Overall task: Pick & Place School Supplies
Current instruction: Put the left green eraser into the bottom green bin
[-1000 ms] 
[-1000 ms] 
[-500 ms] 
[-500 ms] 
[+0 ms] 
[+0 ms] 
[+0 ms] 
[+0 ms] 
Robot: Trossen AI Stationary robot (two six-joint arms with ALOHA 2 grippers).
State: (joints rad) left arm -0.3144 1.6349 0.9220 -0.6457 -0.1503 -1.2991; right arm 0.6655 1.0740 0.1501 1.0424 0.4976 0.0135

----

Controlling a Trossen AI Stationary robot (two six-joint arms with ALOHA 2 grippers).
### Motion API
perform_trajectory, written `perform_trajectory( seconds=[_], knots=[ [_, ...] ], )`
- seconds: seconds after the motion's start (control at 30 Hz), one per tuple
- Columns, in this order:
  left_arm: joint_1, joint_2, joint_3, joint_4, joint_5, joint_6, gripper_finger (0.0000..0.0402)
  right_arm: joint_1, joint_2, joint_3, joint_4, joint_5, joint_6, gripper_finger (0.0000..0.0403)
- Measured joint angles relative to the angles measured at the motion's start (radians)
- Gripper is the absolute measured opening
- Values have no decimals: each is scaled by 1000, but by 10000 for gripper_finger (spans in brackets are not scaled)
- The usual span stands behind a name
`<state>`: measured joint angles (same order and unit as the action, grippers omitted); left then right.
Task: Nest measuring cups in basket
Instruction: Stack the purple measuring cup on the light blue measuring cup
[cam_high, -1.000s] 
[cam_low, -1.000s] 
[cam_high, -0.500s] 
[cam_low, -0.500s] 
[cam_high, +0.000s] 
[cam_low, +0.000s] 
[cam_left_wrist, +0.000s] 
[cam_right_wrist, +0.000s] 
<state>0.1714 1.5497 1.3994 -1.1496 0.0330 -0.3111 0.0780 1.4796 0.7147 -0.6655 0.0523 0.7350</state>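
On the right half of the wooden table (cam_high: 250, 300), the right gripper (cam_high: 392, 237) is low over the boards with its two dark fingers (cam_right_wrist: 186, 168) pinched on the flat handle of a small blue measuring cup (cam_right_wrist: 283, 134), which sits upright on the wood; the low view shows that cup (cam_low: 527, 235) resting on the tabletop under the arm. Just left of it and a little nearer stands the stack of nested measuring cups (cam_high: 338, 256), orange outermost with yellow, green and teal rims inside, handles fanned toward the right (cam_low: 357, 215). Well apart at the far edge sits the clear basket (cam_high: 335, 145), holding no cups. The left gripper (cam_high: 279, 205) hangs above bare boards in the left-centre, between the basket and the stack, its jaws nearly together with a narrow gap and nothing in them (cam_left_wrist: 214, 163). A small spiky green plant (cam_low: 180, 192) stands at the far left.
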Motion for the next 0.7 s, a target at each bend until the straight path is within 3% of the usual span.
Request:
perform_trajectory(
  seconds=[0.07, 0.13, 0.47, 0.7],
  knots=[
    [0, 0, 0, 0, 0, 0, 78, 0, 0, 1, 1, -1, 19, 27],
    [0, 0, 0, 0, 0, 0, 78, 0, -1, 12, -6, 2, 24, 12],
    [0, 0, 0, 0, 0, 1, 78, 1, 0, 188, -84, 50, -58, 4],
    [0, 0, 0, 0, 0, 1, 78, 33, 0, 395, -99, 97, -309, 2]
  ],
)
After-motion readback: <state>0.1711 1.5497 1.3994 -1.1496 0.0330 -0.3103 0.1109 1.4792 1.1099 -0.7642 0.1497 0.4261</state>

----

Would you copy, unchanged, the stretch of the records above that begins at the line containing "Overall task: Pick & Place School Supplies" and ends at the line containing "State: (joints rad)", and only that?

Overall task: Pick & Place School Supplies
Current instruction: Put the left green eraser into the bottom green bin
[-1000 ms] 
[-1000 ms] 
[-500 ms] 
[-500 ms] 
[+0 ms] 
[+0 ms] 
[+0 ms] 
[+0 ms] 
Robot: Trossen AI Stationary robot (two six-joint arms with ALOHA 2 grippers).
State: (joints rad) left arm -0.3144 1.6349 0.9220 -0.6457 -0.1503 -1.2991; right arm 0.6655 1.0740 0.1501 1.0424 0.4976 0.0135

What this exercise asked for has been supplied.